- [What the task requires]
From the data below, set down exactly the lines between the one holding "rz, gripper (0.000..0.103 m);" and the one holding "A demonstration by", inclusive, and no others.

The data START

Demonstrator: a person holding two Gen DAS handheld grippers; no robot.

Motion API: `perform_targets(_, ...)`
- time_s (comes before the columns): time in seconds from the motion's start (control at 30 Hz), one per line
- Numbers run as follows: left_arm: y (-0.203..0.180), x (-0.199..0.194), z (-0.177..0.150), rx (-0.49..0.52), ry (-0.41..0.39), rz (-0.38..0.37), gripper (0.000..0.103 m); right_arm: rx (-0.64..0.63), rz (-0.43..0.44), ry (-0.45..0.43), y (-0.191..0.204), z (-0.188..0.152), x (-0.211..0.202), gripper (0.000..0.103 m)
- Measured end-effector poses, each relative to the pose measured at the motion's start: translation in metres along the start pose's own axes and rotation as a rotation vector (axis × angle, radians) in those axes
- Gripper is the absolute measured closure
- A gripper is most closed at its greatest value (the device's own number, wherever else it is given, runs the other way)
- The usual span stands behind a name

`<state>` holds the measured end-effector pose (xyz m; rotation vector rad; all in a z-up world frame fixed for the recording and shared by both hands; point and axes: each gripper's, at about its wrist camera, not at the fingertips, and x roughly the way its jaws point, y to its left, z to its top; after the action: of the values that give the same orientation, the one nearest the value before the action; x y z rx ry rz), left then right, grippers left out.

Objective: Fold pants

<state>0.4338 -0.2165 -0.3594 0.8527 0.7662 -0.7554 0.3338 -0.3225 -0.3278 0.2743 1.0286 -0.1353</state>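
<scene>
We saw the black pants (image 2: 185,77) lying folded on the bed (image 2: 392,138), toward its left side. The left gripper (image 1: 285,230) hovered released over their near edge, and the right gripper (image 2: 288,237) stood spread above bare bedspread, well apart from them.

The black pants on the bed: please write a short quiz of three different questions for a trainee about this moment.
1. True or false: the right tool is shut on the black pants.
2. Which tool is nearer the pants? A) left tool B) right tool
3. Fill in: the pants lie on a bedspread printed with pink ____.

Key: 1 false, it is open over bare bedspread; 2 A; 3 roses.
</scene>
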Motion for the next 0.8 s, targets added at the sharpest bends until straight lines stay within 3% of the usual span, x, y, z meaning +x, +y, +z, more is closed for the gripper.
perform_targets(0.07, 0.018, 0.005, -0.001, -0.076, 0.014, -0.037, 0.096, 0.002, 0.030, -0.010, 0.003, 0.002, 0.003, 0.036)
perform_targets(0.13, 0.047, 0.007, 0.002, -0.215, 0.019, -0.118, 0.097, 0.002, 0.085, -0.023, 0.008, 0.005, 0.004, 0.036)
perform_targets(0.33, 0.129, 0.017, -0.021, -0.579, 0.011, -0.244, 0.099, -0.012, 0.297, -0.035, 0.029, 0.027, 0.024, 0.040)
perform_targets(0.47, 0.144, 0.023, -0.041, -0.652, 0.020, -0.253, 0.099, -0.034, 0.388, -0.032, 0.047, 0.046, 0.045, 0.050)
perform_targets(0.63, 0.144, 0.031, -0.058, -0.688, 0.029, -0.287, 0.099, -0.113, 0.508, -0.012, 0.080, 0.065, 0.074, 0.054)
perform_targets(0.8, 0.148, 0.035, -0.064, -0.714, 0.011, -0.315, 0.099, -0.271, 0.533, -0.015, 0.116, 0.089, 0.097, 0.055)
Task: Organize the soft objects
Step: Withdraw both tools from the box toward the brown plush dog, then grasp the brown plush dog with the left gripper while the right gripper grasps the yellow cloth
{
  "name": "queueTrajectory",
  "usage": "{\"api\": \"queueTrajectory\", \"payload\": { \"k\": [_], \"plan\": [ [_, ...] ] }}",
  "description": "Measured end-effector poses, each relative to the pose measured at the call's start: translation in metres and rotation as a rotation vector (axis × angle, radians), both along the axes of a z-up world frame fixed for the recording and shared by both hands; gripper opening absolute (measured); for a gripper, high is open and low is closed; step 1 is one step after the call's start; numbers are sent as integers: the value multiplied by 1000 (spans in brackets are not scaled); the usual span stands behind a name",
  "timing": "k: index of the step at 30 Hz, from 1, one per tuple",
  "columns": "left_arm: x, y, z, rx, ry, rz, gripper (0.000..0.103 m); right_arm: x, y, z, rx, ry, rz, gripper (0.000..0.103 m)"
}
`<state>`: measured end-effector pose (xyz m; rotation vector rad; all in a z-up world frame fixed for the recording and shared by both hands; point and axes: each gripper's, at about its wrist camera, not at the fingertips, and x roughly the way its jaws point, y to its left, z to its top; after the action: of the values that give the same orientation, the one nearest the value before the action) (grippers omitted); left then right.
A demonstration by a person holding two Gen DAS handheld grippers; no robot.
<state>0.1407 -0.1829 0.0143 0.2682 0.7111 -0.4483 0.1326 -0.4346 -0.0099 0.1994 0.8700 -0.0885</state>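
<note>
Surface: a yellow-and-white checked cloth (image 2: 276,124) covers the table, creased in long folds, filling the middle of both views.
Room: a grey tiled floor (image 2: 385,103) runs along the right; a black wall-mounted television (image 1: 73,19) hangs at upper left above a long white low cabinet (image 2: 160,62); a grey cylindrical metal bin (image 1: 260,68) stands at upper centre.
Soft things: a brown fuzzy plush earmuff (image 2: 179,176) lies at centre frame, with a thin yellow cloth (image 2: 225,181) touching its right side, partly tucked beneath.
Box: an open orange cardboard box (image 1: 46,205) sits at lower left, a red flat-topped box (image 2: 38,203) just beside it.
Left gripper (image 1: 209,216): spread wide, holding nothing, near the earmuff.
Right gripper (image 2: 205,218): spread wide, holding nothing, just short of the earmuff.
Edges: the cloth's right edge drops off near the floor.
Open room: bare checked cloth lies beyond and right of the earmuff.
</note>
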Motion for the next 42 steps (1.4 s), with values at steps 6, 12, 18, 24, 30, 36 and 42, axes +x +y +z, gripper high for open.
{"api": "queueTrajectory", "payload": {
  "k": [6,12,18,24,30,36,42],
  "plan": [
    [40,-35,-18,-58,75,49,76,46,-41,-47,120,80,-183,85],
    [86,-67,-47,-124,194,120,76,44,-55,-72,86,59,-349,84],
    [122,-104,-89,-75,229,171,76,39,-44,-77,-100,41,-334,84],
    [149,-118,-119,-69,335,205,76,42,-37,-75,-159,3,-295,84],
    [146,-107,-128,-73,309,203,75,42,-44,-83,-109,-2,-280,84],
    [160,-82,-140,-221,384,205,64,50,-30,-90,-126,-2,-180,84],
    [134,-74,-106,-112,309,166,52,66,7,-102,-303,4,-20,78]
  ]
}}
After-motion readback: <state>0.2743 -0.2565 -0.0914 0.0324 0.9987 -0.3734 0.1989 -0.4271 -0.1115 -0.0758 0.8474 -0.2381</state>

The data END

- [Solution for this problem]
  "columns": "left_arm: x, y, z, rx, ry, rz, gripper (0.000..0.103 m); right_arm: x, y, z, rx, ry, rz, gripper (0.000..0.103 m)"
}
`<state>`: measured end-effector pose (xyz m; rotation vector rad; all in a z-up world frame fixed for the recording and shared by both hands; point and axes: each gripper's, at about its wrist camera, not at the fingertips, and x roughly the way its jaws point, y to its left, z to its top; after the action: of the values that give the same orientation, the one nearest the value before the action) (grippers omitted); left then right.
A demonstration by a person holding two Gen DAS handheld grippers; no robot.

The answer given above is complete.